You are viewing a plain text version of this content. The canonical link for it is here.

Posted to dev@beam.apache.org by "devinduan (段丁瑞)" <de...@tencent.com> on 2018/09/18 09:20:50 UTC

Re: Re: How to optimize the performance of Beam on Spark(Internet mail)

Hi Tim
  Thanks for your reply.
  I run beam example like :
  ./spark-submit --master yarn --deploy-mode client  --class com.test.BeamTest --executor-memory 1g --num-executors 1 --driver-memory 1g --jars /data/mapleleaf/tmp/beam.jar  /data/mapleleaf/tmp/beam.jar
   BeamTest  code copy from WordCount.  I removed some unused code (Metric update).
 [cid:_Foxmail.1@8926cecf-517d-2a20-918b-dc3b5d4866be]
  I run spark example:
 ./spark-submit --master yarn --deploy-mode client --class org.apache.spark.examples.JavaWordCount --executor-memory 1g --num-executors 1 --driver-memory 1g /data/mapleleaf/spark/examples/jars/spark-examples_2.11-2.3.0.jar hdfs://hdfsTest/test/test.txt

 You can see the result...
[cid:_Foxmail.1@33461416-fe6f-8dfb-2da2-243a9a0ed7aa]

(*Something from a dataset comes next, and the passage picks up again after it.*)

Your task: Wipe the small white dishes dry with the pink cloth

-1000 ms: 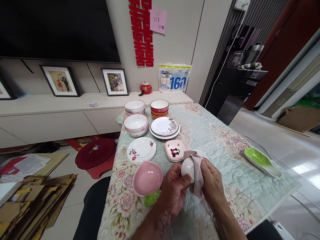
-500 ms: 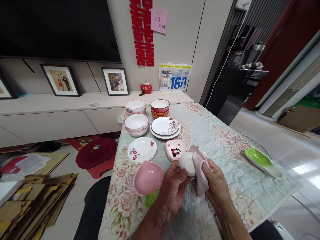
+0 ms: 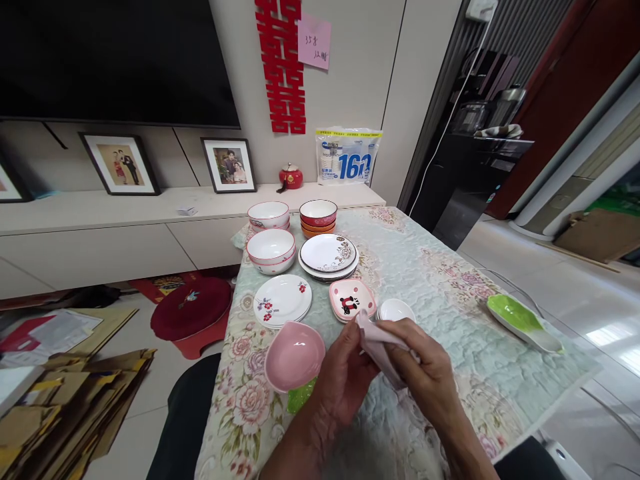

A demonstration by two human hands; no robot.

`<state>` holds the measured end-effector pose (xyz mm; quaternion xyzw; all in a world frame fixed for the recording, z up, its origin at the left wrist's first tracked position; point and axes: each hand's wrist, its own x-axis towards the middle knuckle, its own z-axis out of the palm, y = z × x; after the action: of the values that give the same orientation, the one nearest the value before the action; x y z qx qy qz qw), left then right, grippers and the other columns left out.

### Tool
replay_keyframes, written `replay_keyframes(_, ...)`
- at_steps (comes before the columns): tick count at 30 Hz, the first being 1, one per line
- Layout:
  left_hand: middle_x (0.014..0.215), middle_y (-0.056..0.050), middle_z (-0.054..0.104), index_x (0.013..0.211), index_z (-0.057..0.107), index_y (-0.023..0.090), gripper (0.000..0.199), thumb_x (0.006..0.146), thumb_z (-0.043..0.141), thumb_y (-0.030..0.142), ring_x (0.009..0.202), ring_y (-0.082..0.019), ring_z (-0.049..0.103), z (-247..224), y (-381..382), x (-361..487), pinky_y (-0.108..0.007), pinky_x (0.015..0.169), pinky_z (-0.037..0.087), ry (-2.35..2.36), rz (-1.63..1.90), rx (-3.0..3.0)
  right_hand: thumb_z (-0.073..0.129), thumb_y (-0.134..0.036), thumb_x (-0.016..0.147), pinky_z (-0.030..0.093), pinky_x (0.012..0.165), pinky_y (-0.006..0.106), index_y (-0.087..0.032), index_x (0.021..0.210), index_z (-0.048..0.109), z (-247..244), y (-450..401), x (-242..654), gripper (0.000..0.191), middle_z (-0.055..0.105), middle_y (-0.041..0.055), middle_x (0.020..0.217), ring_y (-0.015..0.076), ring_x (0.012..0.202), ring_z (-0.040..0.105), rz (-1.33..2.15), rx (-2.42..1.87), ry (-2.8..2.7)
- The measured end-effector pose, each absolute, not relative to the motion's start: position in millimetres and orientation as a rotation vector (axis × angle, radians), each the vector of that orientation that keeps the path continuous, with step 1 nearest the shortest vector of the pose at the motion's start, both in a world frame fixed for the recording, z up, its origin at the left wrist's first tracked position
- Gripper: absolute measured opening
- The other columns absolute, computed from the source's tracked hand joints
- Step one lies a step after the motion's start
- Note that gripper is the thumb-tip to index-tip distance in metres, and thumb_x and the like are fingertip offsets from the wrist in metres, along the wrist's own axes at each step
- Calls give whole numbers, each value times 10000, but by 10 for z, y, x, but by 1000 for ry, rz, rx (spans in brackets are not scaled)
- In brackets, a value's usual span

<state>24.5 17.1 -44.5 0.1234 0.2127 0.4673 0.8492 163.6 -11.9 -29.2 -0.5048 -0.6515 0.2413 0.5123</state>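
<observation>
Two bare hands meet just below and right of the frame's centre over one pale pink cloth [image 3: 383,350]. The right hand [image 3: 423,357] grasps it, fingers bent over its folds. The left hand [image 3: 347,377] has its thumb raised against the cloth's upper end and its fingers curled in; whether they grip the cloth or something beneath it cannot be told.

Just beyond the knuckles stands one stack of small white bowls [image 3: 397,309], at least two. Left of it sits one stack of square pink dishes [image 3: 354,293], at least two, the top one bearing a black cat. Beside the left forearm lie one pink peach-shaped bowl [image 3: 295,357] and one green leaf-shaped piece [image 3: 301,397], partly hidden by the arm.

Near the frame's centre come two plate stacks: white plates with red flowers [image 3: 283,299], at least two, and brown-patterned plates [image 3: 329,253], at least two. Behind them are three bowl stacks: two of red-rimmed white bowls [image 3: 271,247] and one of red and orange bowls [image 3: 319,213], at least three in that last one. One green-and-white dish [image 3: 524,324] lies alone at the right.

On the ledge across the upper left and centre stand three framed photos [image 3: 229,165], one cut by the left edge, one red jar [image 3: 291,177] and one plastic bag [image 3: 348,157] marked 160.
</observation>
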Motion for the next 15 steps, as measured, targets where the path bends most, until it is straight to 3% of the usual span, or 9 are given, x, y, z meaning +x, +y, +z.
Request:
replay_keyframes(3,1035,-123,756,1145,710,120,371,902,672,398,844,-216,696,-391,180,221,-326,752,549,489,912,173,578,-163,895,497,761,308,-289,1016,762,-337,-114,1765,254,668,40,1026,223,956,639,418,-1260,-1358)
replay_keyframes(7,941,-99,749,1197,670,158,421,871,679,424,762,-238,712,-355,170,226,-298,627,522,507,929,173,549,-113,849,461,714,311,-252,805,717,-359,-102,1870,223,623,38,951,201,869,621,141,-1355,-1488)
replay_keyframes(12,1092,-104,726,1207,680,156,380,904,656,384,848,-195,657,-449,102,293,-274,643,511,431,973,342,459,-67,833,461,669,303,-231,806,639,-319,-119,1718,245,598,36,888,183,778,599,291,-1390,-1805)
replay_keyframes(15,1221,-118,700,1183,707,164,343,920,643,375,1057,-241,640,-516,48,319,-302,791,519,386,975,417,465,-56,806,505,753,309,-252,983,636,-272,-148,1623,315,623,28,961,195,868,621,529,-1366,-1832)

I'm trying to figure out reason...
Spark job tasks number is 32, task duration only 0.4s
[cid:_Foxmail.1@a88708e0-648e-88ca-dfbd-5cce7c4d1065]
Beam job task numbers also 32, but task duration cost nearly 1min.
[cid:_Foxmail.1@fcdaa7f2-7eac-f710-fd0c-796ad4c5bfc7]
You can compare two jobs DAG:
Spark:
[cid:_Foxmail.1@3d0bd3ca-d1b4-6bb4-1c04-8225a3bb3ac0]
Beam :
[cid:_Foxmail.1@3e9ef541-d7d8-051f-6419-84ff2c0e8857]

From: Tim Robertson<ma...@gmail.com>
Date: 2018-09-18 16:55
To: dev@beam.apache.org<ma...@beam.apache.org>
Subject: Re: How to optimize the performance of Beam on Spark(Internet mail)
Hi devinduan

The known issues Robert links there are actually HDFS related and not specific to Spark.  The improvement we're seeking is that the final copy of the output file can be optimised by using a "move" instead of "copy" andI expect to have it fixed for Beam 2.8.0.  On a small dataset like this though, I don't think it will impact performance too much.

Can you please elaborate on your deployment?  It looks like you are using a cluster (i.e. deploy-mode client) but are you using HDFS?

I have access to a Cloudera CDH 5.12 Hadoop cluster and just ran an example word count as follows - I'll explain the parameters to tune below:

1) I generate some random data (using common Hadoop tools)
hadoop jar /opt/cloudera/parcels/CDH/lib/hadoop-0.20-mapreduce/hadoop-examples.jar \
  teragen \
  -Dmapred.map.tasks=100 \
  -Dmapred.map.tasks.speculative.execution=false \
  10000000  \
  /tmp/tera

This puts 100 files totalling just under 1GB on which I will run the word count. They are stored in the HDFS filesystem.

2) Run the word count using Spark (2.3.x) and Beam 2.5.0

In my cluster I have YARN to allocate resources, and an HDFS filesystem. This will be different if you run Spark as standalone, or on a cloud environment.

spark2-submit \
  --conf spark.default.parallelism=45 \
  --class org.apache.beam.runners.spark.examples.WordCount \
  --master yarn \
  --executor-memory 2G \
  --executor-cores 5 \
  --num-executors 9 \
  --jars beam-sdks-java-core-2.5.0.jar,beam-runners-core-construction-java-2.5.0.jar,beam-runners-core-java-2.5.0.jar,beam-sdks-java-io-hadoop-file-system-2.5.0.jar \
  beam-runners-spark-2.5.0.jar \
  --runner=SparkRunner \
  --inputFile=hdfs:///tmp/tera/* \
  --output=hdfs:///tmp/wordcount

The jars I provide here are the minimum needed for running on HDFS with Spark and normally you'd build those into your project as an über jar.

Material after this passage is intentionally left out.